It's been 15 years since the collapse of the Soviet Union and the world is suddenly looking afresh at the independent countries of Central Asia.

"It was a sleepy part of the world in the 1990s," said Richard Pomfret, Professor of Economics at the University of Adelaide, "but following the 9/11 attacks, the United States invasion of Afghanistan and the oil boom of recent years, suddenly everyone is interested in this area.

"With oil prices up and huge new reserves discovered in the Caspian Sea, Central Asia is becoming one of the big oil-producing regions of the world.

"With the current focus on terrorism and the fact that these are Islamic countries, next door to Afghanistan, there is naturally a lot of interest in the stability of the region and whether revolutions are likely."

Professor Pomfret is a world authority on the economies of Central Asia: Kazakhstan, Tajikistan, Turkmenistan, Uzbekistan and Kyrgyz Republic. His field is economic development, with a special interest in former centrally planned economies. He's also done a lot of work in and written two books on China.

His first book on the former Soviet economies, The Economies of Central Asia, was published by Princeton University Press in 1995 and is regarded as the standard book on that part of the world. Princeton recently requested a follow-up.

The Central Asian Economies Since Independence, just published, provides a fresh analysis of the economic prospects for the region and likely impact on political stability.

"I'm not a political scientist, I'm looking at the situation on an economic basis," Professor Pomfret said. "Since the Soviet Union collapse, there has been a big decline in income and increase in poverty and this drives instability. These people thought they were living in a superpower and now find they are poorer than India and very cut-off from the rest of the world."

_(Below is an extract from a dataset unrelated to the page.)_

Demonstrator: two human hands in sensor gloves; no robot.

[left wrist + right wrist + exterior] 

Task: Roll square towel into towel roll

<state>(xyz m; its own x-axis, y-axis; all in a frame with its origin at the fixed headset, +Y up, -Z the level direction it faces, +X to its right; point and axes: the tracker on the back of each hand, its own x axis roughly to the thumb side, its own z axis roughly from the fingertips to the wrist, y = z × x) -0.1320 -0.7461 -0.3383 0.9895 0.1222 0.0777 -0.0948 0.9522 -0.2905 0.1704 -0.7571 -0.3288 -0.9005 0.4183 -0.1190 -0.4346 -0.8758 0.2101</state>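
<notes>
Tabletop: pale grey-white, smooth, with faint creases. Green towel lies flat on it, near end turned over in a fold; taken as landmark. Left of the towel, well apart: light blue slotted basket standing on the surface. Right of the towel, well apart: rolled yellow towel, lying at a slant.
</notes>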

Following the Soviet Union break-up in 1991, Professor Pomfret was commissioned by the United Nations to advise the Governments of Kazakhstan, Tajikistan, Turkmenistan, Uzbekistan and Kyrgyz Republic on creating their new economies and spent most of 1993 travelling between the countries.

"All the things we take for granted, they had to start from scratch," he said. "They were still using Soviet currency."

Professor Pomfret said the advice given to these governments didn't produce immediate outcomes.

"Hopefully it helped them to be better policy-makers in managing their monetary and trade policy and, if mistakes were made, to have them corrected."

Professor Pomfret has more recently been advising the World Bank and the UN on how to measure poverty, how to design policies to reduce poverty and how to assess policy impacts on the agriculture sector.

The Central Asian Economies Since Independence (July 2006) has been published by Princeton University Press and can be ordered online at www.pupress.princeton.edu for US$65.

Story by Robyn Mills


Open Day 2006

To hear more about Economics and the Professions at the University of Adelaide, visit Open Day on Sunday 20 August, North Terrace, 10am-4pm.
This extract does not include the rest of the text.